Any help will be greatly appreciated, thanks.


----------



## Ron Magpie (Oct 11, 2009)

stoofpipe said:


> I've always admired these toads but after seeing one in the flesh I've fallen in love so I want to see if keeping one any time soon is a possibility.
> Can they be kept on their own? if so how big should the enclosure be?
> Do they need any heating? I've looked at some care sheets but the temperatures seem to vary.
> Do they need UV? Again this is something that isn't made clear in a lot of caresheets.
> ...


This has come up on here before fairly recently, but as I recall, none of the regulars had kept them, so the info was pretty general. Let's see what I remember: 
1) Nearly all Bufos can be kept on their own, although they seem somewhat bolder in pairs or small groups. An 18 or 24" tank should be fine.
2) It might be worth using a low-powered heat mat at one end of the tank- they seem to prefer a little more warmth than northern US or European 'phibs, although they are by no means 'tropical'.
3) I hardly use UV with any of my 'phibs- although some people like to. It helps to dust and gut-load feeder insects, and to give as wide a variety of foods as you can.
4) £35 seems quite reasonable- I would be very surprised if you managed to find a breeder- one aspect of Bufonoid toads is that they lay *1000s* of eggs- which makes management a bit complicated.
5) Like most toads, they are not all that complicated to keep, however- think sandy soil as a substrate, large water bowl they can soak in, hides and plants. They will eat most invertebrates available from shops or the garden that move and will fit easily in their mouths.

There aren't that many decent care sheets around for them, but if you search for sheets for European/Eurasian green toads (their Old World equivalant) you can't go too far wrong.


----------



## Mbar (Aug 12, 2007)

Ron pretty much has it covered. 
These are definitely worth getting - so full of character and relatively easy going once settled.
Only thing £35 seems a bit steep as they were going for around £15.00 max last year.

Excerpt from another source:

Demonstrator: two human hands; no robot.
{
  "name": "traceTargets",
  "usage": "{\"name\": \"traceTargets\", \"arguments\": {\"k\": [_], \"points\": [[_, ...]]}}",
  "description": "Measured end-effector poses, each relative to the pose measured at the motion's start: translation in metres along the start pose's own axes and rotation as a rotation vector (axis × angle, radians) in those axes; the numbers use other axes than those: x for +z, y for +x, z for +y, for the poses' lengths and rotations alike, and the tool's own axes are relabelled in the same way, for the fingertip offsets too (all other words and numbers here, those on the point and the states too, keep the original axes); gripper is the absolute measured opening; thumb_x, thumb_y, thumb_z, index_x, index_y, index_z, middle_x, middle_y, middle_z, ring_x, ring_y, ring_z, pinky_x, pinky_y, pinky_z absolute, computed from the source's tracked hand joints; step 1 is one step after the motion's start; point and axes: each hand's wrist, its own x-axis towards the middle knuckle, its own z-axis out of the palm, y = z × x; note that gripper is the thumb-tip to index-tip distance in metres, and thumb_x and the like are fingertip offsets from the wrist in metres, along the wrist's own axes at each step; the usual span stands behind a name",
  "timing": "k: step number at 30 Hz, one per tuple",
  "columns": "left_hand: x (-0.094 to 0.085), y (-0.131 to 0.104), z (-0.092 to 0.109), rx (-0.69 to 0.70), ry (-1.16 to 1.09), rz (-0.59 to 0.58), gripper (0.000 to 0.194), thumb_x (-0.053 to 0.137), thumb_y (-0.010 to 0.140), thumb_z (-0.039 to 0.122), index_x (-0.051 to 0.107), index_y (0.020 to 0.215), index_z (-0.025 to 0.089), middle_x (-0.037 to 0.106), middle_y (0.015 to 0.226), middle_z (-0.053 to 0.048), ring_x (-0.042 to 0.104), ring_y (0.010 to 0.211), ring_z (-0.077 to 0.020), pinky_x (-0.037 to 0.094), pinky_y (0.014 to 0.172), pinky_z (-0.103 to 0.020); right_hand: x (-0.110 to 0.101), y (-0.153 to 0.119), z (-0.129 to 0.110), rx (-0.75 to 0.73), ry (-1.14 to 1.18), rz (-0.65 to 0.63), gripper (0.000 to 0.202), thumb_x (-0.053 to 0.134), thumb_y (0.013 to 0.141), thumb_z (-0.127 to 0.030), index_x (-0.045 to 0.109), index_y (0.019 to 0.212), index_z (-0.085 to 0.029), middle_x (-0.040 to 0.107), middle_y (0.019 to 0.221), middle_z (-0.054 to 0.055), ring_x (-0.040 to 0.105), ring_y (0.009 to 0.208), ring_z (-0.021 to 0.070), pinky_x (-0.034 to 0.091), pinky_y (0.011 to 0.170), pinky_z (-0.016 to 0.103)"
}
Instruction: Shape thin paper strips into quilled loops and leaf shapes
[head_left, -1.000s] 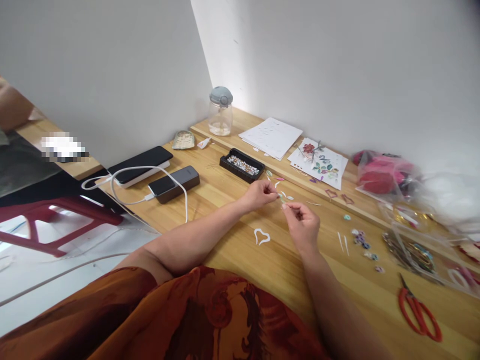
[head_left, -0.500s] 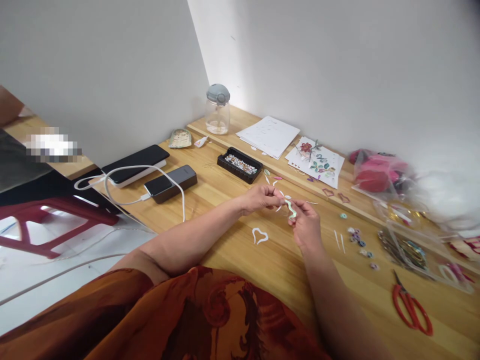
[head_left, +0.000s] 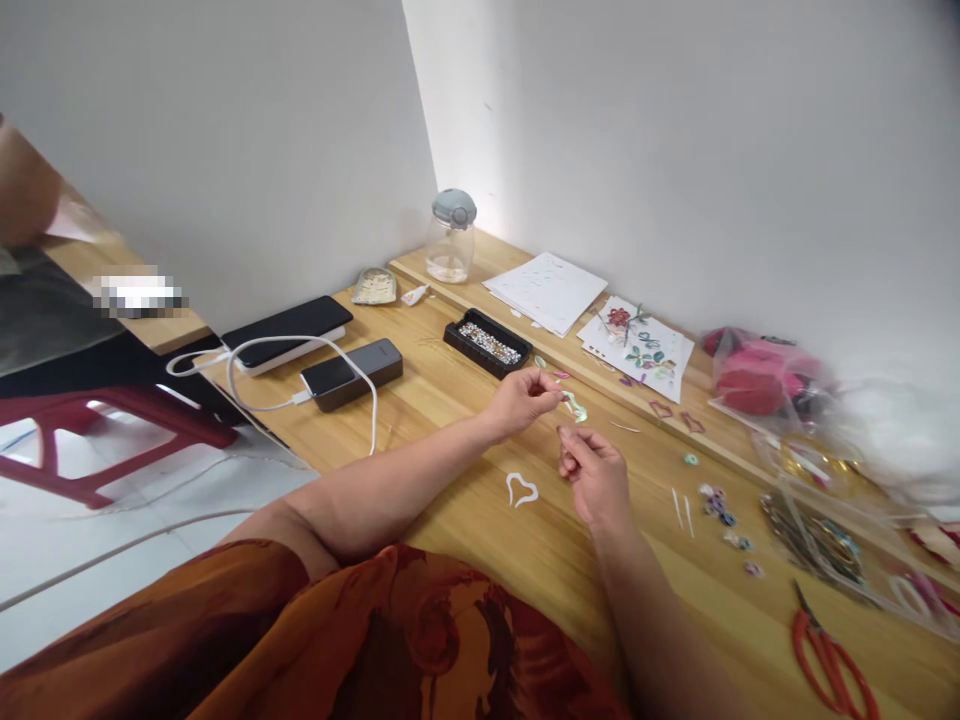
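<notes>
Glossy, wavy green strip is pinched in left fingers; right fingers curl together.

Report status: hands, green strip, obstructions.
Left hand pinches pale green strip. Right hand close by, grip unclear. White heart outline nearby, under neither hand.

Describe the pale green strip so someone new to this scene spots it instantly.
On the wooden table, find the black bead tray, then the left hand nearer the wearer. It pinches the pale green strip, unlike the white heart-shaped outline, which lies on the tabletop.
</notes>
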Motion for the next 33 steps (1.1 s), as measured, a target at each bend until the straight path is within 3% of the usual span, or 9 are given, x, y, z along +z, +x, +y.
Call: {"name": "traceTargets", "arguments": {"k": [3, 6, 10, 13, 16, 20, 26, 33], "points": [[-0.001, 0.001, -0.001, 0.041, 0.143, 0.047, 0.021, 0.072, 0.068, 0.026, 0.055, 0.071, 0.014, 0.057, 0.066, 0.003, 0.047, 0.059, -0.0060, 0.035, 0.058, -0.021, -0.001, -0.003, -0.001, -0.110, -0.159, 0.011, 0.023, 0.078, 0.070, -0.039, 0.066, 0.072, -0.019, 0.050, 0.054, -0.005, 0.039, 0.047, 0.0086, 0.031, 0.046, 0.023], [-0.003, 0.001, -0.001, 0.050, 0.281, 0.011, 0.016, 0.070, 0.068, 0.022, 0.057, 0.071, 0.014, 0.057, 0.066, 0.003, 0.046, 0.057, -0.0063, 0.035, 0.056, -0.021, -0.003, -0.007, -0.008, -0.303, -0.383, 0.050, 0.021, 0.073, 0.077, -0.039, 0.067, 0.075, -0.019, 0.052, 0.058, -0.003, 0.040, 0.051, 0.0100, 0.032, 0.049, 0.025], [-0.007, -0.001, 0.001, -0.037, 0.368, -0.201, 0.015, 0.071, 0.066, 0.022, 0.059, 0.069, 0.013, 0.060, 0.063, 0.001, 0.048, 0.057, -0.0074, 0.034, 0.055, -0.021, -0.009, -0.008, -0.021, -0.520, -0.533, 0.144, 0.017, 0.069, 0.081, -0.036, 0.069, 0.081, -0.018, 0.045, 0.055, -0.005, 0.035, 0.051, 0.0095, 0.031, 0.050, 0.025], [-0.008, -0.004, 0.003, -0.147, 0.319, -0.368, 0.017, 0.073, 0.066, 0.024, 0.062, 0.071, 0.012, 0.065, 0.067, -0.001, 0.053, 0.061, -0.0083, 0.037, 0.057, -0.022, -0.016, -0.003, -0.024, -0.549, -0.516, 0.172, 0.016, 0.069, 0.081, -0.034, 0.070, 0.082, -0.018, 0.046, 0.054, -0.005, 0.035, 0.050, 0.0091, 0.031, 0.050, 0.025], [-0.008, -0.006, 0.005, -0.239, 0.201, -0.470, 0.019, 0.076, 0.065, 0.025, 0.064, 0.072, 0.012, 0.066, 0.068, -0.002, 0.055, 0.062, -0.0084, 0.039, 0.060, -0.022, -0.019, 0.004, -0.020, -0.500, -0.449, 0.138, 0.017, 0.072, 0.078, -0.035, 0.071, 0.082, -0.018, 0.053, 0.057, -0.003, 0.041, 0.053, 0.0098, 0.035, 0.052, 0.025], [-0.005, -0.007, 0.010, -0.312, 0.035, -0.484, 0.027, 0.079, 0.065, 0.032, 0.066, 0.073, 0.010, 0.066, 0.067, -0.003, 0.053, 0.059, -0.0076, 0.039, 0.059, -0.023, -0.019, 0.011, -0.012, -0.291, -0.227, 0.107, 0.023, 0.077, 0.070, -0.039, 0.070, 0.079, -0.019, 0.057, 0.060, -0.003, 0.041, 0.049, 0.0084, 0.032, 0.046, 0.023], [-0.004, -0.005, 0.012, -0.238, 0.033, -0.286, 0.030, 0.081, 0.063, 0.034, 0.064, 0.071, 0.011, 0.062, 0.067, 0.000, 0.049, 0.060, -0.0057, 0.038, 0.059, -0.022, -0.011, 0.009, -0.008, 0.034, 0.069, 0.036, 0.028, 0.083, 0.057, -0.033, 0.064, 0.072, -0.020, 0.049, 0.054, -0.007, 0.032, 0.041, 0.0045, 0.024, 0.039, 0.020], [-0.002, -0.001, 0.005, -0.105, -0.045, -0.155, 0.032, 0.080, 0.065, 0.034, 0.058, 0.072, 0.011, 0.062, 0.068, 0.000, 0.051, 0.063, -0.0063, 0.038, 0.064, -0.023, -0.003, 0.001, -0.009, 0.158, 0.170, -0.030, 0.028, 0.083, 0.059, -0.029, 0.059, 0.069, -0.018, 0.050, 0.055, -0.006, 0.039, 0.044, 0.0052, 0.032, 0.043, 0.020]]}}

Exotic pets UK are advertising them at £23 at the moment.
These toads are very active and the males can make quite a din for their small size. Mine like to climb up high and and sit under the compact light keeping an eye on what's going on outside the confines of the viv.


----------



## Ron Magpie (Oct 11, 2009)

Sorry Mbar; I'd totally forgotten that you've had them! :blush:


----------



## stoofpipe (Jun 12, 2011)

Thanks for the help I think I'll go down to creaks this sunday and I'll have a look to see if there are any breeders and have a look at prices.


----------



## Mbar (Aug 12, 2007)

> Sorry Mbar; I'd totally forgotten that you've had them!

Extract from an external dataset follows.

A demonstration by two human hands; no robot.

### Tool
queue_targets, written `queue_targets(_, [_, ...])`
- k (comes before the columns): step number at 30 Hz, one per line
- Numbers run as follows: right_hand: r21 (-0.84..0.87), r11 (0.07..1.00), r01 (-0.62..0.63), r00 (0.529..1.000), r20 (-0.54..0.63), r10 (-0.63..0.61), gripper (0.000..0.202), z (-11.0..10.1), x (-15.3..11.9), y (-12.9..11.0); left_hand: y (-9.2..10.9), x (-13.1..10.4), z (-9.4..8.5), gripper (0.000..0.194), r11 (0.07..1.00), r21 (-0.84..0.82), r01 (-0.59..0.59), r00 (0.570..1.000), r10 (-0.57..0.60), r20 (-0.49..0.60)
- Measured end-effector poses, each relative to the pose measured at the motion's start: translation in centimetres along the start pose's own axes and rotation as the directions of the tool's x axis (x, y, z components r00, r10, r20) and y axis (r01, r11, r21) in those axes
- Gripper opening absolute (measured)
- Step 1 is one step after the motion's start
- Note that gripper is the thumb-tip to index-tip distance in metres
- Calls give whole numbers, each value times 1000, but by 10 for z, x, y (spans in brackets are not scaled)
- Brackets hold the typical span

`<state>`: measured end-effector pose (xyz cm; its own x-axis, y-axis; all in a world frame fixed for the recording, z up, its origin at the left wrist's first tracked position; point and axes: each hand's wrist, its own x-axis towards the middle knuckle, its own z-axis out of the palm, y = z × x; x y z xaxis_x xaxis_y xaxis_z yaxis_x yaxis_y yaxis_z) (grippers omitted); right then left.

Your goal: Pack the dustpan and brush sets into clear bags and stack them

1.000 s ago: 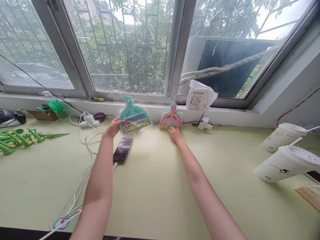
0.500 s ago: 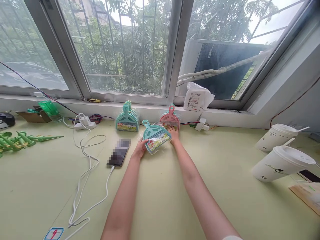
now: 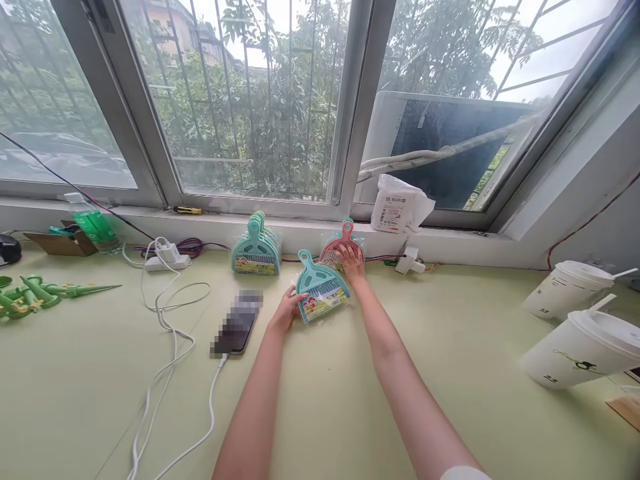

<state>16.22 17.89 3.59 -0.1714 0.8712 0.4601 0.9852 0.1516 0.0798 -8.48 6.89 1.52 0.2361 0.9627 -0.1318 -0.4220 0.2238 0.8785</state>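
My left hand [image 3: 287, 309] grips the lower left edge of a teal dustpan-and-brush set [image 3: 323, 293] in clear wrapping, its thumb over the front. The set tilts, with its handle up and to the left. My right hand [image 3: 353, 265] lies with fingers spread on the front of a pink dustpan set [image 3: 345, 241], which leans against the wall under the window and is partly covered by that hand. To the left, several teal dustpan sets [image 3: 256, 250] stand stacked upright against the same wall.
A phone [image 3: 241, 327] on a white cable [image 3: 211, 400] lies left of my left arm. A power strip [image 3: 167, 262], a green bottle [image 3: 95, 223] and green plastic pieces [image 3: 45, 293] are further left. Two lidded cups [image 3: 575, 353] stand right. A screwdriver [image 3: 187, 209] and white package [image 3: 400, 207] rest on the sill.
My right hand has moved higher on the front of the pink set, its fingers now spread wider. The left hand still holds the teal set. The camera view has shifted slightly.
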Motion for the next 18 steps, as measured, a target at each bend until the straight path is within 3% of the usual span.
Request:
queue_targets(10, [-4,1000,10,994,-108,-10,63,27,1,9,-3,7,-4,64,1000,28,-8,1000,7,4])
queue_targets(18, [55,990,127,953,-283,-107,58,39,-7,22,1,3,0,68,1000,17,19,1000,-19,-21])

Hi Ron no worries I've been more of a lurker this past year or so due to various personal and work related issues. I still enjoy haunting the phib section and reading peoples experiences - particularly those dart keepers :2thumb:

I haven't seen any cb Debilis for sale I'd be very interested to hear of any breeders experiences.


----------



## Ron Magpie (Oct 11, 2009)

Mbar said:


> Hi Ron no worries I've been more of a lurker this past year or so due to various personal and work related issues. I still enjoy haunting the phib section and reading peoples experiences - particularly those dart keepers :2thumb:
> *
> I haven't seen any cb Debilis for sale I'd be very interested to hear of any breeders experiences.*


I don't bet. But if I _did_ bet, I'd bet on there being no UK breeders. But as I said, I don't bet.

But I bet there aren't.


----------



## Mbar (Aug 12, 2007)

I don't bet either but I bet you're right


----------